Work item
Print the records exactly. Every mark must remain.

Items from a data source
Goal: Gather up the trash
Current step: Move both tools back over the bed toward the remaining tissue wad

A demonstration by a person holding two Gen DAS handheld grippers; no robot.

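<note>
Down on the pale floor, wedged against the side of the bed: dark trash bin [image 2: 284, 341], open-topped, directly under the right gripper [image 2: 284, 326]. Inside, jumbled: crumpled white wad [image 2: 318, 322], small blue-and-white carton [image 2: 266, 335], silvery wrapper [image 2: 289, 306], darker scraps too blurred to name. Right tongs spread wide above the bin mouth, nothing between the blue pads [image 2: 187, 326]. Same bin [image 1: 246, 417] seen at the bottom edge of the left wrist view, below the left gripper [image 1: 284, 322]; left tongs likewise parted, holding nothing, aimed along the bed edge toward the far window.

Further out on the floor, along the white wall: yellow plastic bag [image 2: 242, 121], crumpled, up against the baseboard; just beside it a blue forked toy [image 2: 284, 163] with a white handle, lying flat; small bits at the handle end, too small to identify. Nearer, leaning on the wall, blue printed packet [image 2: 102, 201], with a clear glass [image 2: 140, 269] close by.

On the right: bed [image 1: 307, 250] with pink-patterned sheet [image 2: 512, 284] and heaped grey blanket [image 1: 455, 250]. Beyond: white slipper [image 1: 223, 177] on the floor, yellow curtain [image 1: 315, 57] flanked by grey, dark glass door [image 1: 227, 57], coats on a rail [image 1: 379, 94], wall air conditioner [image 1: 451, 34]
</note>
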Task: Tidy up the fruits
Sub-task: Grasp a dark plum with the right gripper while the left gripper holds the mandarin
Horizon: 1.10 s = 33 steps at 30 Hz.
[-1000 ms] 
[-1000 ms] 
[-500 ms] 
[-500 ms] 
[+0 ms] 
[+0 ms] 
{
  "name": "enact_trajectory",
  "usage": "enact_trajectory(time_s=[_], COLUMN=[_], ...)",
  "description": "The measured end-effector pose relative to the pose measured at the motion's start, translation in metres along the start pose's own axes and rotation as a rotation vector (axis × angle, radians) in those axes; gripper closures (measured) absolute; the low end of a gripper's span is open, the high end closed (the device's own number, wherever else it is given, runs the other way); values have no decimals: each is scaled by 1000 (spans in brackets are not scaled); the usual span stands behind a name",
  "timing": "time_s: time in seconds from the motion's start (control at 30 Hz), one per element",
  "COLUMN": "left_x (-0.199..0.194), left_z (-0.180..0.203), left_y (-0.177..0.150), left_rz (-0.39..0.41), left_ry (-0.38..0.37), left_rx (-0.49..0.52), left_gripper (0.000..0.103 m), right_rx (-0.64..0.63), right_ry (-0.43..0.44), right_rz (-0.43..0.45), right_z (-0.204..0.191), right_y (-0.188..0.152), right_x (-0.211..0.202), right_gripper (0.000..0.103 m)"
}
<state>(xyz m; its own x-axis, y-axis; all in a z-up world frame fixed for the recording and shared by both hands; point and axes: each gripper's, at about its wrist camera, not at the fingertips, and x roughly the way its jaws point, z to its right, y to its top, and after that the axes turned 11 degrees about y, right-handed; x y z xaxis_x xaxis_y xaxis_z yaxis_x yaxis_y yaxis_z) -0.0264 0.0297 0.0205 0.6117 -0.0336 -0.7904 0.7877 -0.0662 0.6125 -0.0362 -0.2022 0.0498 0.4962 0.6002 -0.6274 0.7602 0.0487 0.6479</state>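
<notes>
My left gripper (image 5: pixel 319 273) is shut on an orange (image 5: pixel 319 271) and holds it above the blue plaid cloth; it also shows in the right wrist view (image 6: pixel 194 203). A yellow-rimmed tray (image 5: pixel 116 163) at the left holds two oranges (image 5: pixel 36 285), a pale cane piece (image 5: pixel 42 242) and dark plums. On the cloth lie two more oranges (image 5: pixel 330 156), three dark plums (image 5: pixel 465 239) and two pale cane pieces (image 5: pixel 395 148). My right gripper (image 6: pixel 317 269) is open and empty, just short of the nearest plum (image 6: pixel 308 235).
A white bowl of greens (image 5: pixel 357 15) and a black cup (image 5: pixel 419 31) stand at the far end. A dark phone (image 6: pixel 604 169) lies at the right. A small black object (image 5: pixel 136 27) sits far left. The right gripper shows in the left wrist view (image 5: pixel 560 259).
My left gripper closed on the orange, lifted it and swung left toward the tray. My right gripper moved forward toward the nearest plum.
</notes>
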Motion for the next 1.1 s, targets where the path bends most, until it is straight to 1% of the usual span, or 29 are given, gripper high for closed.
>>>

Written solution
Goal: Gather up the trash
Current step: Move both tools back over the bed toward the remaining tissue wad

A demonstration by a person holding two Gen DAS handheld grippers; no robot.

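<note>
Down on the pale floor, wedged against the side of the bed: dark trash bin [image 2: 284, 341], open-topped, directly under the right gripper [image 2: 284, 326]. Inside, jumbled: crumpled white wad [image 2: 318, 322], small blue-and-white carton [image 2: 266, 335], silvery wrapper [image 2: 289, 306], darker scraps too blurred to name. Right tongs spread wide above the bin mouth, nothing between the blue pads [image 2: 187, 326]. Same bin [image 1: 246, 417] seen at the bottom edge of the left wrist view, below the left gripper [image 1: 284, 322]; left tongs likewise parted, holding nothing, aimed along the bed edge toward the far window.

Further out on the floor, along the white wall: yellow plastic bag [image 2: 242, 121], crumpled, up against the baseboard; just beside it a blue forked toy [image 2: 284, 163] with a white handle, lying flat; small bits at the handle end, too small to identify. Nearer, leaning on the wall, blue printed packet [image 2: 102, 201], with a clear glass [image 2: 140, 269] close by.

On the right: bed [image 1: 307, 250] with pink-patterned sheet [image 2: 512, 284] and heaped grey blanket [image 1: 455, 250]. Beyond: white slipper [image 1: 223, 177] on the floor, yellow curtain [image 1: 315, 57] flanked by grey, dark glass door [image 1: 227, 57], coats on a rail [image 1: 379, 94], wall air conditioner [image 1: 451, 34]
</note>
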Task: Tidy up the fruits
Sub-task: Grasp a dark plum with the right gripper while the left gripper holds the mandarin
Horizon: 1.10 s = 33 steps at 30 Hz.
[-1000 ms] 
[-1000 ms] 
[-500 ms] 
[-500 ms] 
[+0 ms] 
[+0 ms] 
{
  "name": "enact_trajectory",
  "usage": "enact_trajectory(time_s=[_], COLUMN=[_], ...)",
  "description": "The measured end-effector pose relative to the pose measured at the motion's start, translation in metres along the start pose's own axes and rotation as a rotation vector (axis × angle, radians) in those axes; gripper closures (measured) absolute; the low end of a gripper's span is open, the high end closed (the device's own number, wherever else it is given, runs the other way); values have no decimals: each is scaled by 1000 (spans in brackets are not scaled); the usual span stands behind a name",
  "timing": "time_s: time in seconds from the motion's start (control at 30 Hz), one per element",
  "COLUMN": "left_x (-0.199..0.194), left_z (-0.180..0.203), left_y (-0.177..0.150), left_rz (-0.39..0.41), left_ry (-0.38..0.37), left_rx (-0.49..0.52), left_gripper (0.000..0.103 m), right_rx (-0.64..0.63), right_ry (-0.43..0.44), right_rz (-0.43..0.45), right_z (-0.204..0.191), right_y (-0.188..0.152), right_x (-0.211..0.202), right_gripper (0.000..0.103 m)"
}
<state>(xyz m; its own x-axis, y-axis; all in a z-up world frame fixed for the recording and shared by both hands; point and axes: each gripper's, at about its wrist camera, not at the fingertips, and x roughly the way its jaws point, z to its right, y to its top, and after that the axes turned 11 degrees about y, right-handed; x y z xaxis_x xaxis_y xaxis_z yaxis_x yaxis_y yaxis_z) -0.0264 0.0297 0.0205 0.6117 -0.0336 -0.7904 0.7877 -0.0662 0.6125 -0.0362 -0.2022 0.0498 0.4962 0.6002 -0.6274 0.7602 0.0487 0.6479</state>
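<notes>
My left gripper (image 5: pixel 319 273) is shut on an orange (image 5: pixel 319 271) and holds it above the blue plaid cloth; it also shows in the right wrist view (image 6: pixel 194 203). A yellow-rimmed tray (image 5: pixel 116 163) at the left holds two oranges (image 5: pixel 36 285), a pale cane piece (image 5: pixel 42 242) and dark plums. On the cloth lie two more oranges (image 5: pixel 330 156), three dark plums (image 5: pixel 465 239) and two pale cane pieces (image 5: pixel 395 148). My right gripper (image 6: pixel 317 269) is open and empty, just short of the nearest plum (image 6: pixel 308 235).
A white bowl of greens (image 5: pixel 357 15) and a black cup (image 5: pixel 419 31) stand at the far end. A dark phone (image 6: pixel 604 169) lies at the right. A small black object (image 5: pixel 136 27) sits far left. The right gripper shows in the left wrist view (image 5: pixel 560 259).
My left gripper closed on the orange, lifted it and swung left toward the tray. My right gripper moved forward toward the nearest plum.
</notes>
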Motion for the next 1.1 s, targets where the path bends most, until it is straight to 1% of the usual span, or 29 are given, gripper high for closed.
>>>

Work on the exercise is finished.